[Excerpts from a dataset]
Segment Open
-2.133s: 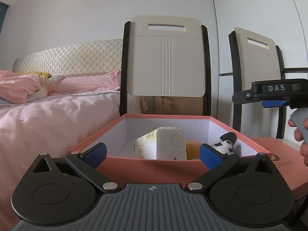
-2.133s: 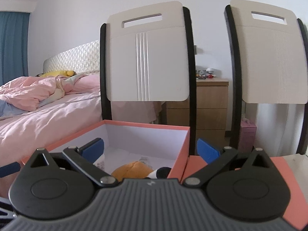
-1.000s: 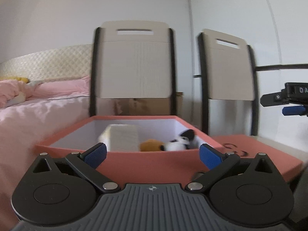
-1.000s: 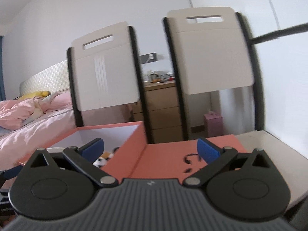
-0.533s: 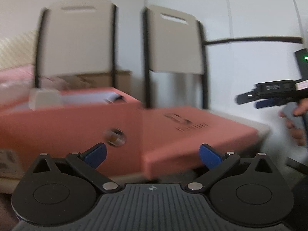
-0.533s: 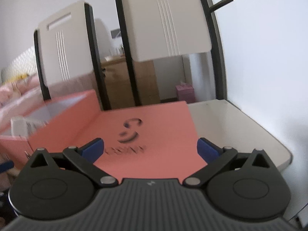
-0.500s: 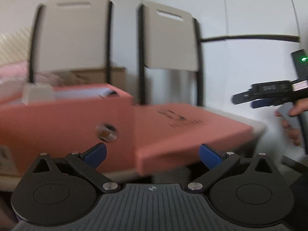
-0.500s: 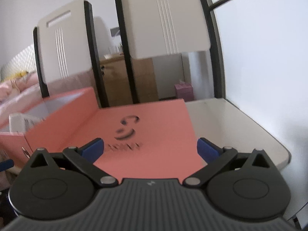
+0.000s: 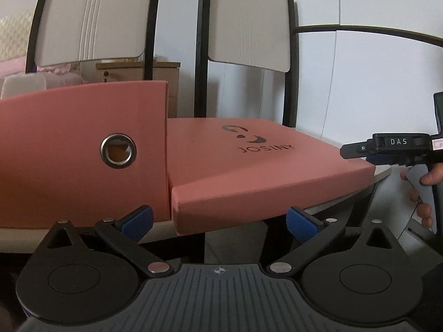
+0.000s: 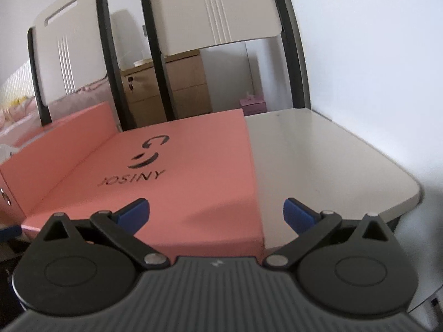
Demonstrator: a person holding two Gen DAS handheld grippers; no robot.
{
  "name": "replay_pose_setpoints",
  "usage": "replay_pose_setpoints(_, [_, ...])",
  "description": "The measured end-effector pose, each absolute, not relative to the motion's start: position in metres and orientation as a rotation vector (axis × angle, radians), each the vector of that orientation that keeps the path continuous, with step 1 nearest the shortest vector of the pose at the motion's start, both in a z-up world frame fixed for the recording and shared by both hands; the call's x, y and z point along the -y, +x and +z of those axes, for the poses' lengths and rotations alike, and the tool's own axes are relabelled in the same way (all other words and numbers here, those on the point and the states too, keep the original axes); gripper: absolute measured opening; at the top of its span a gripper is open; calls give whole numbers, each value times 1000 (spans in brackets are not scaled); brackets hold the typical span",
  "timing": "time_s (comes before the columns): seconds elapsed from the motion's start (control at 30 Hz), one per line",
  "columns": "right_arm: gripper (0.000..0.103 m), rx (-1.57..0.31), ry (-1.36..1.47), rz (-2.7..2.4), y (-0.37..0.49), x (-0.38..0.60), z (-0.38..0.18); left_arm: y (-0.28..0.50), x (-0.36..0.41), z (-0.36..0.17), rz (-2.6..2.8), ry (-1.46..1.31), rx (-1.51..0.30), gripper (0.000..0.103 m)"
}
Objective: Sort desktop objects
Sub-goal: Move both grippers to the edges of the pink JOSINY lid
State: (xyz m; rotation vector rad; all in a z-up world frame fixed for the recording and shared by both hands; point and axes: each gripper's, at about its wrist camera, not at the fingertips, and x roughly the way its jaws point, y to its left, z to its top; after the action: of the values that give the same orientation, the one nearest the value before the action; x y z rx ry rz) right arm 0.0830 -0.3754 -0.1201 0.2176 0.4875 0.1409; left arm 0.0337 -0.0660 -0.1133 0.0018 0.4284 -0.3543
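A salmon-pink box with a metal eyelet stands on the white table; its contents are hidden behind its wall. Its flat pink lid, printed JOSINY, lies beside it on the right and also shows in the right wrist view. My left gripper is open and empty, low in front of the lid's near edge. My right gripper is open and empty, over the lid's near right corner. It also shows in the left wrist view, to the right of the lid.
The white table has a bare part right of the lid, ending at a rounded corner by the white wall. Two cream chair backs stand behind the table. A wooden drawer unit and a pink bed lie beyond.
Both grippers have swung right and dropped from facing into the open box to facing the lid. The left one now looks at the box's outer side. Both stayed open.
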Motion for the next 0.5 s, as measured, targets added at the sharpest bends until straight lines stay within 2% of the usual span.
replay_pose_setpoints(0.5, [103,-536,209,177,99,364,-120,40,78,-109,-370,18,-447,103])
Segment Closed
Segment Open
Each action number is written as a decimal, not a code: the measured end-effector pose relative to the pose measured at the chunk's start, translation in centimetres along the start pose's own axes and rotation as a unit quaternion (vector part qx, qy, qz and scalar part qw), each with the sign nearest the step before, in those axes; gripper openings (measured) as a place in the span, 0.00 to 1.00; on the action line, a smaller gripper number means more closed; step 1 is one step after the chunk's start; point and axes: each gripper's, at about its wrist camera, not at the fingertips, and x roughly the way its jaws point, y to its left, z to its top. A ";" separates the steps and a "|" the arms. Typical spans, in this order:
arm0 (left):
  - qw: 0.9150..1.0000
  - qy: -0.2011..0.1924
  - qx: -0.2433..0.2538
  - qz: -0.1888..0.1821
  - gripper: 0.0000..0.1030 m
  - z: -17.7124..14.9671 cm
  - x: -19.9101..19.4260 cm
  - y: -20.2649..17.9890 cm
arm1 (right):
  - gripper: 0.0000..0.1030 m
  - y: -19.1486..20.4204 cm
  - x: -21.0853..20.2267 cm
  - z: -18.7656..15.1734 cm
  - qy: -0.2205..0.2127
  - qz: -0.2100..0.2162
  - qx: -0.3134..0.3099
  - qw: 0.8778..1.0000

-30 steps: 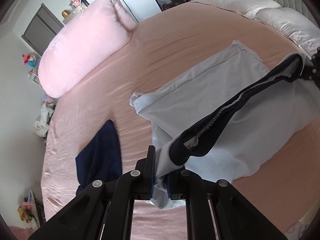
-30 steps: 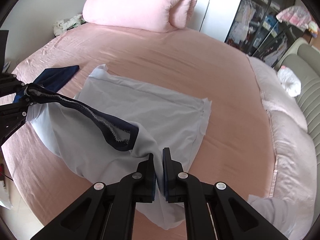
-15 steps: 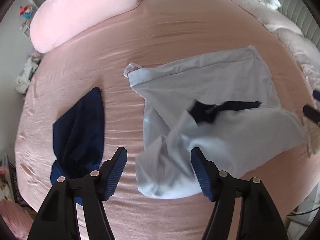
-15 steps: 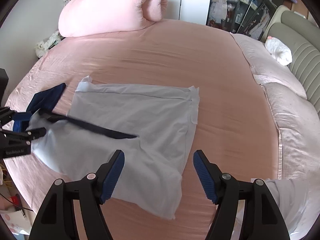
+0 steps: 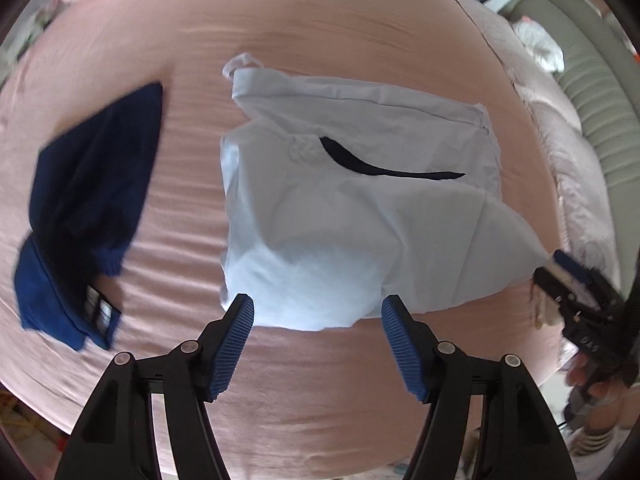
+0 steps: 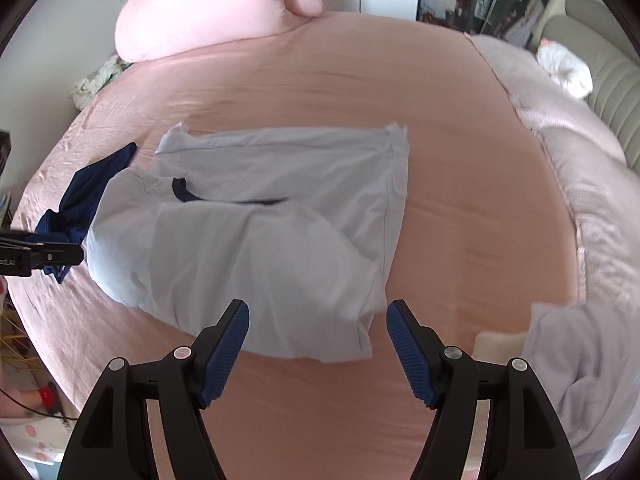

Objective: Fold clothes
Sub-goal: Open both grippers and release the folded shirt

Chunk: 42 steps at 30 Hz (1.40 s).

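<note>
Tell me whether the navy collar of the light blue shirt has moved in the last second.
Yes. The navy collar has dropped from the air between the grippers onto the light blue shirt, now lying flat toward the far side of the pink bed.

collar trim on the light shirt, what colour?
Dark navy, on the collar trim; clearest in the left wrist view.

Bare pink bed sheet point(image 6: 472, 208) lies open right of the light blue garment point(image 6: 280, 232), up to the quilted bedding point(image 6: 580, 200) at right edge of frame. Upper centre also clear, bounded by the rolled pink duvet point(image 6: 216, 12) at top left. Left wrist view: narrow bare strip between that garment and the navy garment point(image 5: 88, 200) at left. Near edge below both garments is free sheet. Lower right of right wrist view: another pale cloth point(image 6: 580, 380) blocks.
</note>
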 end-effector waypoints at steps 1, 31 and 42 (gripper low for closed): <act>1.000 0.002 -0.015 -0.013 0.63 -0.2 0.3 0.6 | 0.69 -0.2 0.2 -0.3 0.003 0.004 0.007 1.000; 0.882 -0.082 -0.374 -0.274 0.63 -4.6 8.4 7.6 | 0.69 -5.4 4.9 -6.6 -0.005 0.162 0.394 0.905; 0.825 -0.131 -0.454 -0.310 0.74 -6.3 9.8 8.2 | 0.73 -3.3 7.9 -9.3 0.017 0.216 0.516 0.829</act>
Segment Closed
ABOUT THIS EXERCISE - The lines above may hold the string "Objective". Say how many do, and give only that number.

EXERCISE SOLUTION - 2